- [Task directions]:
Copy the records that follow exactly, leaving nothing out.

Extracted records:
•••••
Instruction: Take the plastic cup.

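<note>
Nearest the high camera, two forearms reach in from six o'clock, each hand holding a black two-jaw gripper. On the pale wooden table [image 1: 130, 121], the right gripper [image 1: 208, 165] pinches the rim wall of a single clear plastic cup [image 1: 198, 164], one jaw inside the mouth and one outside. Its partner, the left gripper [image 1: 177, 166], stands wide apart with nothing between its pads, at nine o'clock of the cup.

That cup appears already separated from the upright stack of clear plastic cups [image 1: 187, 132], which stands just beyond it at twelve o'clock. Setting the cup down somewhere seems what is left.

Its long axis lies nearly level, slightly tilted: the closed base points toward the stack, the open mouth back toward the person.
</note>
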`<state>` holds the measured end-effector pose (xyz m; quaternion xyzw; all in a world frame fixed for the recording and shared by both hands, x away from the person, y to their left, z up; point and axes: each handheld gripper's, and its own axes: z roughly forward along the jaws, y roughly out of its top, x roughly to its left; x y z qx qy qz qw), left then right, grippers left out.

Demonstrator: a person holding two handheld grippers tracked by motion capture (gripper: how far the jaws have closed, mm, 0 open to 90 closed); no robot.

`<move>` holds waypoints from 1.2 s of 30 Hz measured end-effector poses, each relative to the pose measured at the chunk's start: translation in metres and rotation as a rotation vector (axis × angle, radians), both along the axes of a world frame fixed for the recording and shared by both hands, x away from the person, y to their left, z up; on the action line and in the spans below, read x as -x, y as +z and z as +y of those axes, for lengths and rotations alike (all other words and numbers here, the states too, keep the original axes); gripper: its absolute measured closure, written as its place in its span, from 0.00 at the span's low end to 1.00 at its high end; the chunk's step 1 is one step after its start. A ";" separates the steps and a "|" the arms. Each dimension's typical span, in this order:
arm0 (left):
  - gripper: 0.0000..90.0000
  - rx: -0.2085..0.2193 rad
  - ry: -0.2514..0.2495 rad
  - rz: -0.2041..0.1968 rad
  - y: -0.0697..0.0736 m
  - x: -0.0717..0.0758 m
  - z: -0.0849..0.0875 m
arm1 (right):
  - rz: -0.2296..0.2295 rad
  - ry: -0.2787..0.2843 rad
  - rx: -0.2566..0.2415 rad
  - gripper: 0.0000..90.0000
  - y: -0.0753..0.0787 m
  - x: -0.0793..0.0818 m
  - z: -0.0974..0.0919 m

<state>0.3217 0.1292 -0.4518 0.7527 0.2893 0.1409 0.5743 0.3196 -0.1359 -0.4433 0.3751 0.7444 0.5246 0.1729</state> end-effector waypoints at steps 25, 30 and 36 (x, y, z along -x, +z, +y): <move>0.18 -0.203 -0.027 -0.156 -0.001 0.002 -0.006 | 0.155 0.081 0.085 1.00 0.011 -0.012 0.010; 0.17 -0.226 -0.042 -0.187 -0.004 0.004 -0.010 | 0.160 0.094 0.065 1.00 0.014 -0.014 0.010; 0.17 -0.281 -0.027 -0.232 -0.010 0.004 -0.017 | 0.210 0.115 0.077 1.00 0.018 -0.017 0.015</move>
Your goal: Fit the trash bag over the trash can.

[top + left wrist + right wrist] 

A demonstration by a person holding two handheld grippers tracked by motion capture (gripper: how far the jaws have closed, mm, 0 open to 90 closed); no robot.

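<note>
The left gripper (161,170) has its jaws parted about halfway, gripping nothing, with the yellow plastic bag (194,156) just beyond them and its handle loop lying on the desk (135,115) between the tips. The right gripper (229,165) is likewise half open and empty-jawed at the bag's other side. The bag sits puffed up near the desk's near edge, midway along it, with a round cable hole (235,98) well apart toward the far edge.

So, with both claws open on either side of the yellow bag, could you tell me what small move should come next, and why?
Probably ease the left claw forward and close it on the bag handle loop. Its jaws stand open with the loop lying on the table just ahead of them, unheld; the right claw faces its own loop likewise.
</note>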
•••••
- [Expected output]:
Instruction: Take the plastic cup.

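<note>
Nearest the high camera, two forearms reach in from six o'clock, each hand holding a black two-jaw gripper. On the pale wooden table [image 1: 130, 121], the right gripper [image 1: 208, 165] pinches the rim wall of a single clear plastic cup [image 1: 198, 164], one jaw inside the mouth and one outside. Its partner, the left gripper [image 1: 177, 166], stands wide apart with nothing between its pads, at nine o'clock of the cup.

That cup appears already separated from the upright stack of clear plastic cups [image 1: 187, 132], which stands just beyond it at twelve o'clock. Setting the cup down somewhere seems what is left.

Its long axis lies nearly level, slightly tilted: the closed base points toward the stack, the open mouth back toward the person.
</note>
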`<state>` holds the measured end-effector pose (xyz m; quaternion xyzw; all in a world frame fixed for the recording and shared by both hands, x away from the person, y to their left, z up; point and axes: each handheld gripper's, and its own axes: z roughly forward along the jaws, y roughly out of its top, x roughly to its left; x y z qx qy qz qw), left then right, grippers left out.

Demonstrator: a person holding two handheld grippers tracked by motion capture (gripper: how far the jaws have closed, mm, 0 open to 90 closed); no robot.

`<move>` holds waypoints from 1.2 s of 30 Hz measured end-effector poses, each relative to the pose measured at the chunk's start: translation in metres and rotation as a rotation vector (axis × angle, radians), both along the axes of a world frame fixed for the recording and shared by both hands, x away from the person, y to their left, z up; on the action line and in the spans below, read x as -x, y as +z and z as +y of those axes, for lengths and rotations alike (all other words and numbers here, the states too, keep the original axes); gripper: its absolute measured closure, written as its place in its span, from 0.00 at the span's low end to 1.00 at its high end; the chunk's step 1 is one step after its start. A ";" separates the steps and a "|" the arms. Each dimension's typical span, in this order:
arm0 (left):
  - gripper: 0.0000..90.0000
  - rx: -0.2085..0.2193 rad
  - ry: -0.2514..0.2495 rad
  - rz: -0.2041..0.1968 rad
  - y: -0.0697..0.0736 m
  - x: -0.0717..0.0758 m
  - z: -0.0849..0.0875 m
arm1 (right):
  - rz: -0.2296..0.2295 rad
  - ry: -0.2787..0.2843 rad
  - rx: -0.2566..0.2415 rad
  - gripper: 0.0000..90.0000
  - y: -0.0753..0.0787 m
  - x: -0.0793..0.0818 m
  - z: -0.0974..0.0919 m

<state>0.3217 0.1292 -0.4518 0.7527 0.2893 0.1409 0.5743 0.3196 -0.1359 -0.4433 0.3751 0.7444 0.5246 0.1729</state> end-effector waypoints at steps 25, 30 and 36 (x, y, z along -x, +z, +y): <move>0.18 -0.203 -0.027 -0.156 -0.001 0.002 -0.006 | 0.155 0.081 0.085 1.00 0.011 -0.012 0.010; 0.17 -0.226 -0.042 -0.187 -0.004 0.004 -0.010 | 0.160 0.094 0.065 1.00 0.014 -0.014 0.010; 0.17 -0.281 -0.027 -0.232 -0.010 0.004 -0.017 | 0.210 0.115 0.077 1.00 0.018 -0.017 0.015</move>
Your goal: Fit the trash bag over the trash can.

[top + left wrist + right wrist] 

A demonstration by a person holding two handheld grippers tracked by motion capture (gripper: how far the jaws have closed, mm, 0 open to 90 closed); no robot.

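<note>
The left gripper (161,170) has its jaws parted about halfway, gripping nothing, with the yellow plastic bag (194,156) just beyond them and its handle loop lying on the desk (135,115) between the tips. The right gripper (229,165) is likewise half open and empty-jawed at the bag's other side. The bag sits puffed up near the desk's near edge, midway along it, with a round cable hole (235,98) well apart toward the far edge.

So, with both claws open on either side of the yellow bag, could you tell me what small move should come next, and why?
Probably ease the left claw forward and close it on the bag handle loop. Its jaws stand open with the loop lying on the table just ahead of them, unheld; the right claw faces its own loop likewise.
</note>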

This completes the answer to the exercise.